Kita mulai dari perkenalan singkat.
Rabiah Al-Adawiyah bukanlah perempuan biasa yang lahir di keluarga terpandang.
Ia lahir di Basrah, Irak, sekitar abad ke-8 Masehi, dalam kondisi serba kekurangan.
Sejak kecil ia sudah yatim piatu, hidup miskin, bahkan pernah dijual sebagai budak.
Membayangkannya saja sudah cukup membuat dada sesak.
Seorang perempuan muda, di zaman yang keras, berjalan sendirian menempuh hidup yang tidak ramah.
Namun di balik penderitaan itu, Rabiah menyimpan sesuatu yang istimewa:
cinta yang tulus dan tak tergoyahkan kepada Tuhannya.
Salah satu ucapannya yang paling terkenal berbunyi:
"Aku ingin membakar surga dengan obor dan memadamkan api neraka dengan air, agar orang tidak lagi menyembah Tuhan karena mengharap surga atau takut neraka."
Kalimat ini sederhana, tetapi maknanya dalam.
Rabiah ingin menunjukkan bahwa ibadah sejati bukanlah transaksi.
Bukan tentang berharap imbalan atau menghindari hukuman,
melainkan murni karena rasa syukur dan cinta.
Ia bersyukur atas hidup yang diberikan,
bersyukur atas ujian yang bagi orang lain mungkin terasa berat,
namun baginya, justru itu bentuk perhatian dan kasih dari Tuhan.
Dalam pandangan Rabiah, semakin berat ujian, semakin besar pula kasih sayang-Nya.
Kalau saya boleh jujur, saya pun pernah merasakan hal serupa.
Hidup saya mungkin terlihat menyedihkan di mata sebagian orang,
namun di tengah semua itu, saya justru menemukan orang-orang baru yang menambah warna hidup.

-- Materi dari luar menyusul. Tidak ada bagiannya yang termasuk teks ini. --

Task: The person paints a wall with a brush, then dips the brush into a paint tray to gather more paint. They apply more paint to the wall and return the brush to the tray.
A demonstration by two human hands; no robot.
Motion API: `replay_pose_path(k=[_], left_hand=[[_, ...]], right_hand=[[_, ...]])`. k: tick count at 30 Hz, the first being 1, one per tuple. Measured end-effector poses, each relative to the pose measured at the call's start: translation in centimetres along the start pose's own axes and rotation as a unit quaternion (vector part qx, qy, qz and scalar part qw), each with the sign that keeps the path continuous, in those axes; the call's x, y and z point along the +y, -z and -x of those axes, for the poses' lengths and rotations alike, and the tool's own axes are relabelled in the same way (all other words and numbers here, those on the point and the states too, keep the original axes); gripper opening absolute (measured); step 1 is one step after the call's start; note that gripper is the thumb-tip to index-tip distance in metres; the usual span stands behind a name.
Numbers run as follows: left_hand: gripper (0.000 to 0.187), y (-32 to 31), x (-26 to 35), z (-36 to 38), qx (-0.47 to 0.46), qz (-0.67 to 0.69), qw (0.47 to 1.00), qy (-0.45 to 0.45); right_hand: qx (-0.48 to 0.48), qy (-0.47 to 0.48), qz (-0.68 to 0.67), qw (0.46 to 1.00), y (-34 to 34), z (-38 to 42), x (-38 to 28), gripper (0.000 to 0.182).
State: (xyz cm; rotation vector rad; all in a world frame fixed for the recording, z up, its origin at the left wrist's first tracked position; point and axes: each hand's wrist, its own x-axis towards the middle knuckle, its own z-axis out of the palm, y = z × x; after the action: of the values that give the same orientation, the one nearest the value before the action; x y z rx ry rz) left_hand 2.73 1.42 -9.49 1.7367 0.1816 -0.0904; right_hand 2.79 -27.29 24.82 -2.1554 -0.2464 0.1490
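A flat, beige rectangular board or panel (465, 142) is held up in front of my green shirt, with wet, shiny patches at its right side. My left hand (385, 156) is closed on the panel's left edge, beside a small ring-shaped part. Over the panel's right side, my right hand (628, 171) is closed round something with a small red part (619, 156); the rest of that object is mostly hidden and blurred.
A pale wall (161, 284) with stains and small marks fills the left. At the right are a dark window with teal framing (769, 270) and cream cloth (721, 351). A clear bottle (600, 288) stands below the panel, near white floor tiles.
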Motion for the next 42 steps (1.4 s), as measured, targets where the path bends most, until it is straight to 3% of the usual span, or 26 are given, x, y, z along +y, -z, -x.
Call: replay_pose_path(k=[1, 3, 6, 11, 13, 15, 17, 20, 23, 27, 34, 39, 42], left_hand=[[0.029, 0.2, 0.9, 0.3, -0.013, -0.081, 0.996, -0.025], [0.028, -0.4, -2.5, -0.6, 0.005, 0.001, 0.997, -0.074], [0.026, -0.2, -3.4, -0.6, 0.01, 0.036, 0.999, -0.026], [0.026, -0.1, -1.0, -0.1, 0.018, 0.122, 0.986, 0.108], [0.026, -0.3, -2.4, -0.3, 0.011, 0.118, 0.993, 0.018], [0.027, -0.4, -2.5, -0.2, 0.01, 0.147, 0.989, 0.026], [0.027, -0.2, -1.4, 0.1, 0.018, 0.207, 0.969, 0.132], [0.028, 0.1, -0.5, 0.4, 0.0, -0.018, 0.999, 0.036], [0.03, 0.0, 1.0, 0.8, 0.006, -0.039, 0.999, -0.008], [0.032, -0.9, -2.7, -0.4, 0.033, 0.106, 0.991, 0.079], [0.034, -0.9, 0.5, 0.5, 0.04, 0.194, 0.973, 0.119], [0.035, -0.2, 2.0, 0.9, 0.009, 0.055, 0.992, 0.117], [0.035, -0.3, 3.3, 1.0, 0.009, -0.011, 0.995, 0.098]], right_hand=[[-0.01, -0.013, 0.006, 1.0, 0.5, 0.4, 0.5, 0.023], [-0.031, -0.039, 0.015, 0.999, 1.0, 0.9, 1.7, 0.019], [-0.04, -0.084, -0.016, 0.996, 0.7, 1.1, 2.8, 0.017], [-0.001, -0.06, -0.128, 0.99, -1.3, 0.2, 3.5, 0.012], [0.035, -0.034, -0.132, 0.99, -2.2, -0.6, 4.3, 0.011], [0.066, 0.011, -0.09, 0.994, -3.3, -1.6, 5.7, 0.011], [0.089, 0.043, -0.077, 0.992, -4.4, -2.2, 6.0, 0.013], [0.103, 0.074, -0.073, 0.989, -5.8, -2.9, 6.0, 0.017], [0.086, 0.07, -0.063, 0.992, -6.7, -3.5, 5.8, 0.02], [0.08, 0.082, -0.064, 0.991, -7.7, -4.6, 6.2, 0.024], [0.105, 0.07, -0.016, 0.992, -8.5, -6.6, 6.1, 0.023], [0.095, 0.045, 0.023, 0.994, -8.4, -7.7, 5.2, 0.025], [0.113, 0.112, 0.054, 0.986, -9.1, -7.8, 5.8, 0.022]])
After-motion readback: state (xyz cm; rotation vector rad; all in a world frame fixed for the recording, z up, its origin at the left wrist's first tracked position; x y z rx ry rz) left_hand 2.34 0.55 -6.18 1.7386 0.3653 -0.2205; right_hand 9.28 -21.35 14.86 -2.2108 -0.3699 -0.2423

Pertemuan yang datang dari arah yang tidak pernah saya duga sebelumnya.
Dalam ibadah, saya tidak lagi memikirkan pahala atau takut dosa semata.
Yang saya rasakan adalah kebutuhan---
kebutuhan untuk berkomunikasi, untuk mendekat,
dan pada akhirnya... untuk pulang.
Semoga siapa pun yang membaca, bisa menemukan sepotong makna,
meski hanya sebaris.
Catatan: Tulisan ini sebelumnya pernah dipublikasikan di Quora oleh penulis, dengan versi berbeda.